Ongcal was shot dead Monday morning in the town of Montevista, where he is also Way Kurat's election coordinator. A barangay councilman, Ongcal had no known enemies, according to his relatives and close friends.
Political killings like that of poor Narding are expected to increase as the May 14 midterm election approaches.
Many Filipinos are really wondering why in many areas of the country, candidates and their supporters resort to killings. I noticed that the killings happen mostly in depressed areas, where politicians should really be moving heaven and earth to improve the lives of constituents, not kill each other. Are the positions being contested worth killing for? This is a question often asked by Dabawenyos who are lucky to have witnessed no election violence in their lives, elections in Davao City being always peaceful and bloodless ever since.
And yet, it is seldom that elections in this city are not hotly-contested. The only times that the incumbent mayor did not have a strong challenger were in 1995 when Mayor Rody Duterte ran for his second term, and this year, when he is seeking reelection for his last term in his comeback.
The first election between Carmelo Porras and Gaudioso Tiongco, both civil engineers, in 1955 and their return bout in 1959 were hotly contested. The same was true in 1963 when it was the turn of Manuel "Noli" Sotto, then the undivided Davao province's vice governor, to challenge Porras. Meloy Porras, who had always opposed the incumbent Philippine President, defeated all three. In yet another close fight in 1967, Porras finally succumbed to his vice mayor Elias Lopez.
In 1971, Porras tried a comeback, against Lopez, but it was a third mayoral bet -- Luis T. Santos, a college dropout -- who won.

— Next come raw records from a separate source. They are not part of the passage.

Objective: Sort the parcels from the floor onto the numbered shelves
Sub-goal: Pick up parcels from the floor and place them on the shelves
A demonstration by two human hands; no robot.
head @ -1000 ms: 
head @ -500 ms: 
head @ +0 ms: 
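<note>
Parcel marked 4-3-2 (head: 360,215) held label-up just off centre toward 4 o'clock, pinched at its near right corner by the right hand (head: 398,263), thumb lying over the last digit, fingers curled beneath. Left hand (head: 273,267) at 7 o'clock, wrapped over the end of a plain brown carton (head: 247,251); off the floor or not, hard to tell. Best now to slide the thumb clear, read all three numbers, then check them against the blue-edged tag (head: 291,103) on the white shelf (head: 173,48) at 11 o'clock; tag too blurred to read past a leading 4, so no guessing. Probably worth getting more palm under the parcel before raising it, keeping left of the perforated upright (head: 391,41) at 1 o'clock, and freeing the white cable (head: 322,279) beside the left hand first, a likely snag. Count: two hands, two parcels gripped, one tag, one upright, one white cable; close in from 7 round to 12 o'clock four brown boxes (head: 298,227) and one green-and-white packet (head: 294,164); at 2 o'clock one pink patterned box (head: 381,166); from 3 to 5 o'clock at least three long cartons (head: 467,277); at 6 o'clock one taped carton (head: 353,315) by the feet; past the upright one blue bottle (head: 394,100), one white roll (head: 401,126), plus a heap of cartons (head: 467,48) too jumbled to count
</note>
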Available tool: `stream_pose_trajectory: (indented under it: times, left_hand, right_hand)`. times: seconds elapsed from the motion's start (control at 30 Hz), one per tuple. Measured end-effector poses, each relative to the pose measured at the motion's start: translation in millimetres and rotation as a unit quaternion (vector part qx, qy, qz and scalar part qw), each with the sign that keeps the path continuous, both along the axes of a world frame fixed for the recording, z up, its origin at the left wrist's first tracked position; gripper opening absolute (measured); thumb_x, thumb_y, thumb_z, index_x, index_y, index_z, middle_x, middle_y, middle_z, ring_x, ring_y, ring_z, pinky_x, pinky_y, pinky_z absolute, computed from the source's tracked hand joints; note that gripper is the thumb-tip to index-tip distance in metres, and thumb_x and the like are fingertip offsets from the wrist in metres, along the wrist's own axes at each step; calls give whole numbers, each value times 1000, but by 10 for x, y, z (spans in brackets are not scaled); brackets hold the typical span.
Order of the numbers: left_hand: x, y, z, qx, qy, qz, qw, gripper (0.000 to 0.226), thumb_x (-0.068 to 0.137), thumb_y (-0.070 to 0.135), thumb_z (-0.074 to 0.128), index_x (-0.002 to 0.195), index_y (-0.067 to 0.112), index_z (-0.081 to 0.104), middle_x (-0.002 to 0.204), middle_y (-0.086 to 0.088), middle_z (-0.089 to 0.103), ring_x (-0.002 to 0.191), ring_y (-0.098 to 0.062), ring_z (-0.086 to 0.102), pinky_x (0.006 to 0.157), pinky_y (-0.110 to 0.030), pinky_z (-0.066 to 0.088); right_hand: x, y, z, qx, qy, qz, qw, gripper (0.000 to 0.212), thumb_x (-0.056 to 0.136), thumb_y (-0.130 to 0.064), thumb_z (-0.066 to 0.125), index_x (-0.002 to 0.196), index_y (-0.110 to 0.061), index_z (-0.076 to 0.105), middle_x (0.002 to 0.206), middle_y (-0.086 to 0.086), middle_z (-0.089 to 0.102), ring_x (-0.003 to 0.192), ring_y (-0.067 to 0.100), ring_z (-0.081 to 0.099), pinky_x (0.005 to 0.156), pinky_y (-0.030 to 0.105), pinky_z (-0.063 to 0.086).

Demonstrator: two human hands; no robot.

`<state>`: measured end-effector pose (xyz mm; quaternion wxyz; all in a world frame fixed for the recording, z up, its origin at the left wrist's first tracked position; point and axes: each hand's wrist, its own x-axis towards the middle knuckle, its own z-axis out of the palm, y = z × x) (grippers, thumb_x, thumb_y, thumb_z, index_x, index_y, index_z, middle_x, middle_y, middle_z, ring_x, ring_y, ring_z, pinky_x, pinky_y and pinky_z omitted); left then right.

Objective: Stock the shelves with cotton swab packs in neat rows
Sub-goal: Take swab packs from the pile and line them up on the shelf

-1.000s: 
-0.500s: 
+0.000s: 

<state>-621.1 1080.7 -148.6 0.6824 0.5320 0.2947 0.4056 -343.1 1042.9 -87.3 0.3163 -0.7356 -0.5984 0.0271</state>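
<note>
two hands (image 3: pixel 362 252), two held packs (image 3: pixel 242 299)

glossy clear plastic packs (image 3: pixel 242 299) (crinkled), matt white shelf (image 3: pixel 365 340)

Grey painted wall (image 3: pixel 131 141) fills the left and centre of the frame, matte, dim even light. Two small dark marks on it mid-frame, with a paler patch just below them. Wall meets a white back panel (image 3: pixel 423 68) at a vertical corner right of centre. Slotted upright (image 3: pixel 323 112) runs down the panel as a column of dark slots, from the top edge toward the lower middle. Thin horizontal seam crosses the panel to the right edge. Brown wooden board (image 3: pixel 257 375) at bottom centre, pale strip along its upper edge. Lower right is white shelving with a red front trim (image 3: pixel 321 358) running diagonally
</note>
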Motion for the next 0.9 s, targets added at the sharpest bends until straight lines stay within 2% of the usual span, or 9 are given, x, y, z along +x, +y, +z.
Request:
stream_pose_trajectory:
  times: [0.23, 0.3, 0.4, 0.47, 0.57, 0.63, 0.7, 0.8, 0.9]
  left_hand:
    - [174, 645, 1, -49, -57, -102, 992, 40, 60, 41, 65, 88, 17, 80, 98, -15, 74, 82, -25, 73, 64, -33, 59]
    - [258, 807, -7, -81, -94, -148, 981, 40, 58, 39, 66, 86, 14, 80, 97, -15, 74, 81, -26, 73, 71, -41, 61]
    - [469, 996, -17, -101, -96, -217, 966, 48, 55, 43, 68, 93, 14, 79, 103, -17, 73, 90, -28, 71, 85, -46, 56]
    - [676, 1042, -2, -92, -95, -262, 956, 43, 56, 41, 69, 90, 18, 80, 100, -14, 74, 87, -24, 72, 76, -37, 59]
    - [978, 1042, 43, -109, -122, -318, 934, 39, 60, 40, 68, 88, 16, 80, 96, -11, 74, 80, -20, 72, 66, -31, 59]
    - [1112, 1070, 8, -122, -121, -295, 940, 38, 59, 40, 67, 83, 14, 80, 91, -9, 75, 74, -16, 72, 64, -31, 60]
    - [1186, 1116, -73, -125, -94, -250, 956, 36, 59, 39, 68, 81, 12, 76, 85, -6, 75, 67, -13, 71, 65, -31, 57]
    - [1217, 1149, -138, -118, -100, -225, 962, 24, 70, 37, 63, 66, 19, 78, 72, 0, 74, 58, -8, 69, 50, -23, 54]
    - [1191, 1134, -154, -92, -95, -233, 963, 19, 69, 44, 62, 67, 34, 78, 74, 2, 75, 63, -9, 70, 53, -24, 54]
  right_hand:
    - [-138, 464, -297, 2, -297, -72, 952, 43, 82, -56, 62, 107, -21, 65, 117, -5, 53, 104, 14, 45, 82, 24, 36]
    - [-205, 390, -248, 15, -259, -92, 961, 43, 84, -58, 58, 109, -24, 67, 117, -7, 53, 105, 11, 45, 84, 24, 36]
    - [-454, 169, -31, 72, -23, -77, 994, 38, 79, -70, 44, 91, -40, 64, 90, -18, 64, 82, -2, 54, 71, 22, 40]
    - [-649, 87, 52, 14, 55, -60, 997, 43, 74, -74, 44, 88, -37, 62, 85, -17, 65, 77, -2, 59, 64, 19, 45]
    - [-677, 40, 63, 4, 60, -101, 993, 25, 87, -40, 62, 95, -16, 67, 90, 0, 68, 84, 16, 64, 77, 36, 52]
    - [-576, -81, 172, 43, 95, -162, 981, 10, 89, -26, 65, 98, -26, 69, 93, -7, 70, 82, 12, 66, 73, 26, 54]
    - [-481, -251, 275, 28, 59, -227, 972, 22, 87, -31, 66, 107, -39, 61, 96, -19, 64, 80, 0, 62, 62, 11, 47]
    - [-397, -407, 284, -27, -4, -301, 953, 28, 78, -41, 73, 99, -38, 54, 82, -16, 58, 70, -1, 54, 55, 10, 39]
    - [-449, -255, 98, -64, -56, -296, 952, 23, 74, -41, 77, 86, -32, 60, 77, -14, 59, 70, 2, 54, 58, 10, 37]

The rest is history.
****
Former President Bill Clinton, the first ever First Gentleman of the United States of America if wife Hilary wins and thus becomes USA's first woman president, will not be idle. Hilary Rodham Clinton declared in Iowa last Saturday that if elected president, she would make her husband a roaming ambassador to the world, using his skills to repair the nation's tattered image abroad.
"I can't think of a better cheerleader for America than Bill Clinton, can you?" the Democratic senator from New York asked a crowd jammed into a junior high school gymnasium. If this happens -- the First Gentleman of USA being part of the solution, not part of the problem, Filipinos will be green with envy.